▶ [Task item]:
Return a copy of each line in the listing that includes the word "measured".

╔══

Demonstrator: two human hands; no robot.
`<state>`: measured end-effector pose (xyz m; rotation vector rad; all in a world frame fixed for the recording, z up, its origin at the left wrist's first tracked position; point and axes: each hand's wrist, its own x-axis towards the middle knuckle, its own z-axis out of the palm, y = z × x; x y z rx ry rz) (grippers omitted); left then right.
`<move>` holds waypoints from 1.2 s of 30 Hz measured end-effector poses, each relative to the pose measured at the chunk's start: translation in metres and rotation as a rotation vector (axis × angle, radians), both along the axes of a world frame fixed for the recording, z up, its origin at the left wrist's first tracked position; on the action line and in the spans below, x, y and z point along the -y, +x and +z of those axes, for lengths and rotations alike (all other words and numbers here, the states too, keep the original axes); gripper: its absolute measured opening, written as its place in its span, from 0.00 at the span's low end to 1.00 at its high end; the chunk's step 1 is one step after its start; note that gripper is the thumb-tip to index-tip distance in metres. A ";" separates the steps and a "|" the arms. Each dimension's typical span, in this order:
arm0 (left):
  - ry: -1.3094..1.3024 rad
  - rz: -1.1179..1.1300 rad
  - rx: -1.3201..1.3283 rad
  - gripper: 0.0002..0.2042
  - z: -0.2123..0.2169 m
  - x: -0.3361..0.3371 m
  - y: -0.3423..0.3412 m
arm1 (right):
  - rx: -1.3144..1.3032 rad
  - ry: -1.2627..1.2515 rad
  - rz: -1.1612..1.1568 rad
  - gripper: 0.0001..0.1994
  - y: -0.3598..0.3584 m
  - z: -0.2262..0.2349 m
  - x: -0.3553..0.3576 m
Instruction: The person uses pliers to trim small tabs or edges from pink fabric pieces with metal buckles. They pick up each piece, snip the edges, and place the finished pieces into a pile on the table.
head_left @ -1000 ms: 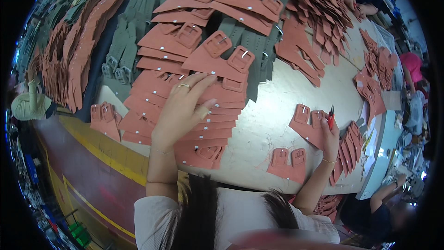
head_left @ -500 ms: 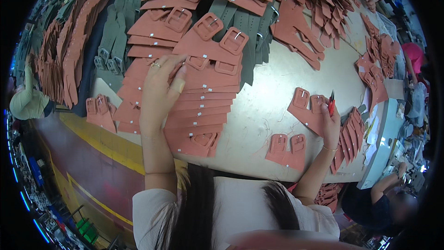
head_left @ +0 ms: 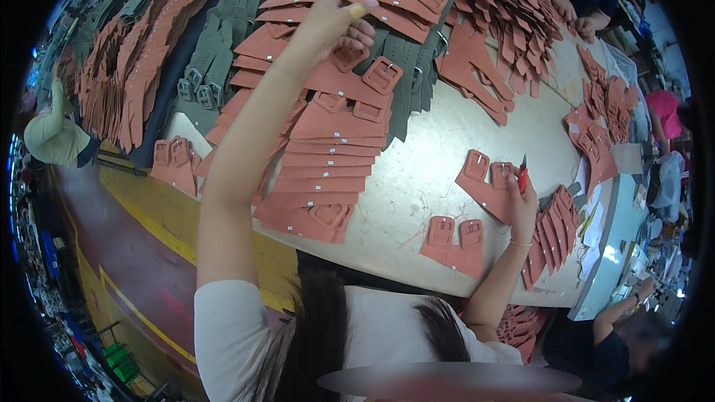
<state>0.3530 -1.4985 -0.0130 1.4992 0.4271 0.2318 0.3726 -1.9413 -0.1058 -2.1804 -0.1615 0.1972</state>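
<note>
My left hand (head_left: 337, 28) is stretched out over the far part of a fanned stack of terracotta belt pieces (head_left: 328, 160). Its thumb, with a yellow wrap, is apart from the loosely curled fingers, and nothing shows between them. Each belt piece carries two square covered buckles (head_left: 382, 74) and a small white tag. On the right, my right hand (head_left: 523, 205) grips red-handled snips (head_left: 523, 177), dark tip upward. Beside that hand lies a belt piece with two buckles (head_left: 484, 187), partly covered by the fingers. Another double-buckle piece (head_left: 452, 244) rests nearer to me.
Dark green straps (head_left: 212, 56) and terracotta stacks (head_left: 141, 67) lie on the left. A large terracotta heap (head_left: 506, 7) is at the far side, near a co-worker's hands (head_left: 588, 24). More pieces (head_left: 551, 232) stand right of my right hand. The pale table (head_left: 406, 186) has loose threads.
My left hand has moved away from me and to the right, from the stack's middle to its far part. My right hand keeps the snips and has shifted slightly left in view.
</note>
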 end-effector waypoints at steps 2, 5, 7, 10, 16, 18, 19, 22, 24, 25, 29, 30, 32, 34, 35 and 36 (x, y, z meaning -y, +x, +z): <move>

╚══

▶ [Written solution]:
`<state>`: measured end-effector pose (xyz m; rotation vector rad; all in a world frame fixed for the recording, z up, its origin at the left wrist's first tracked position; point and axes: each hand's wrist, its own x-axis towards the middle knuckle, its own z-axis out of the palm, y = z × x; x y z rx ry rz) (grippers omitted); left then right.
`<move>` holds waypoints from 1.2 s of 30 Hz measured end-effector poses, each relative to the pose measured at the chunk's start: translation in metres and rotation as a rotation vector (axis × angle, radians), both along the axes of a world frame fixed for the recording, z up, its origin at the left wrist's first tracked position; on the action line and in the spans below, x, y and z point along the -y, +x and +z of those axes, for lengths and rotations alike (all other words and numbers here, the states too, keep the original axes); gripper: its absolute measured opening, written as its place in its span, from 0.00 at the span's low end to 1.00 at its high end; the chunk's step 1 is one step after its start; note that gripper is the thumb-tip to index-tip distance in metres. A ";" separates the steps and a "|" the arms. Each dimension's typical span, in this order:

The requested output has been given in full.